The crux of the medical controversy is therefore the more recent evidence linking high blood sugar (from dietary sugars and refined carbohydrates), rather than dietary saturated fat (in meats and dairy produce) and cholesterol (in meats and egg yolks), to heart attack and stroke risk (and diabetes type 2). 

This more recent evidence suggests saturated fat of meats and dairy produce (milk, butter and cheese) is healthy fat (in moderation). Our bodies need good dietary fat because all our cell membranes and hormones are made from fat. Other good fats the body needs are the so-called omega-3 ones which are found in fish and some plants, like flax seed. 

Are there any bad fats? Yes, particularly bad are the so-called trans-fats found in all margarines and partially-hydrogenated vegetable oils (vegetable cream and vegetable lard). The French health department also regards palm oil as a bad fat. The French staple diet is rich in good saturated fat (butter, cheese and meats) and they have the lowest heart attack incidence and mortality in Europe.

The story of saturated fat, cholesterol and cardiovascular disease is now beginning to sound like the longest running “fake news” of modern medicine.  However, foods made from animal products (meats and dairy products including eggs) are not entirely innocent for our health. A diet based on too much animal products is suspected of increasing the risk for several cancers. The French may have the lowest heart disease rate in Europe but they are close to top of the league for cancer rates. 

Recent research on gut bacteria (which are now thought to affect, either favourably or negatively, many vital body functions) suggests that good bacteria need dietary plant and fruit fibre and other compounds to flourish and predominate in the gut.  Sugars, refined carbohydrates and animal products may encourage bad bacteria. 

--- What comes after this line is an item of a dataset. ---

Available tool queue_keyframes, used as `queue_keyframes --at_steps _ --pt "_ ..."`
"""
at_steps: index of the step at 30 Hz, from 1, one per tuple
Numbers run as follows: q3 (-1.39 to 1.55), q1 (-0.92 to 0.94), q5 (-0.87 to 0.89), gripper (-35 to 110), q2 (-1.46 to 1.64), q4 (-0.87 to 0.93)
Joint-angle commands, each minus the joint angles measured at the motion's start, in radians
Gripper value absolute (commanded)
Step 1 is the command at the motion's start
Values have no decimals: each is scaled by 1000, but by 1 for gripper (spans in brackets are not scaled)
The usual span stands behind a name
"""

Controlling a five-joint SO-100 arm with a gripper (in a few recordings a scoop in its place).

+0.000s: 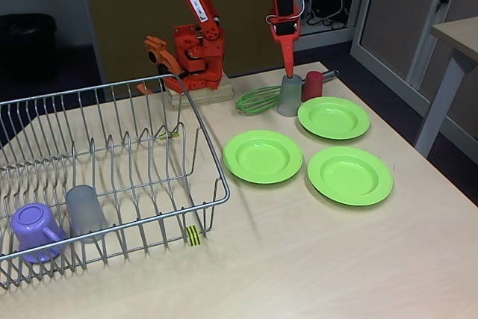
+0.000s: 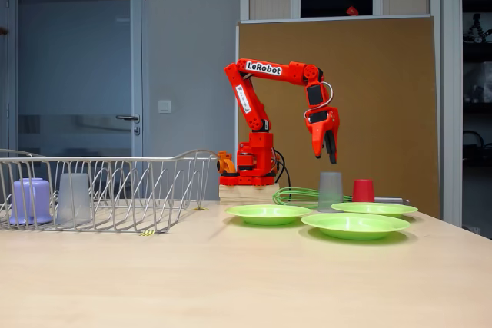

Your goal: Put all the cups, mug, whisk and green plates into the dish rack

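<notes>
Pincer: the orange pincer hung point-down just above the grey tumbler, clear of its rim in a fixed view; its fingers looked pressed nearly together, holding nothing.
Step in hand: judged to be the reach for that tumbler, with 1 grey tumbler and the purple mug already in the dish rack.
Doing it well: the fingers would need to spread first, then drop with 1 finger inside the rim and 1 outside, since the wall is thin and smooth. The descent should stay straight, because the red tumbler stood just beside it and the green whisk lay against its other side.
Plates: 3 lime-green plates lay flat on the table, near the tumblers.
Risk: a slanted approach could tip the light tumbler onto the nearest plate.
Table: pale wood-grain table, smooth, matte.
Room: a brown board stood behind the arm, a glass door to the left in that view, another table at the right edge.
</notes>
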Motion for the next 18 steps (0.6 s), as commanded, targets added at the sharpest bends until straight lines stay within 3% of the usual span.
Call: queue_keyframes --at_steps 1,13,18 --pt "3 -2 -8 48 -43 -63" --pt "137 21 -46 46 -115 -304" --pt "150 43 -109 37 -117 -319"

At this stage we need to clarify that carbohydrates come in two types, “good” and “bad”. The good ones are vegetables, fruits, nuts and whole grains, the latter including whole grain bread, pasta and rice. 

Very recent World Health Organisation research confirms previous claims that dietary fibre (in vegetables, fruits, nuts and whole grains) lowers risk for heart attack, stroke, diabetes type 2 and some cancers, including breast and bowel. Bad ones are sugars and refined grains, such as white flour, white rice, white pasta and potato.

These are regarded as bad because, although they do contain a little protein, the refining process removes practically all the vitamins and fibre which existed in the grain crust. Refined grains therefore have almost no nutritive value apart from producing blood sugar. Potato has various nutrients but is loaded with starch which converts to blood sugar. 

We now have a claimed clearer idea how bad carbohydrates exert their toxic action on our body tissues – they raise blood sugar and encourage bad gut bacteria, both actions being related to high blood triglycerides, low HDL, obesity, risk of diabetes and cardiovascular disease. High blood sugar is now suspected to probably be a more toxic and inflammatory agent on blood vessels and other tissues than blood cholesterol.

Unfortunately, some nutritionists and government public health departments are still recommending diets with negligible saturated fat.  Recommendations for a “balanced healthy diet” need to stop hiding behind vague generalities and specify what exactly their “balanced healthy” diet consists of. 

The most current scientific understanding maintains vegetables, fruits and nuts as the healthiest dietary components, animal products and saturated fat not as evil as previously thought (in moderation), and sugars and refined carbohydrates as the worst component, particularly so if they are forming the diet’s major portion. Although whole grains have got the “thumbs up”, diabetics still need to be careful about portion size because they do produce blood sugar. 

The relevant scientific references supporting this feature have been published in a series of articles in The Synapse, a Maltese medical journal.  Professor Cilia-Vincenti is a practising pathologist and chairman of the Academy of Nutritional Medicine (UK), a former scientific delegate to the European Medicines Agency, London and Malta university teacher, and pathology services director to a British Healthcare Trust and to the Maltese health service.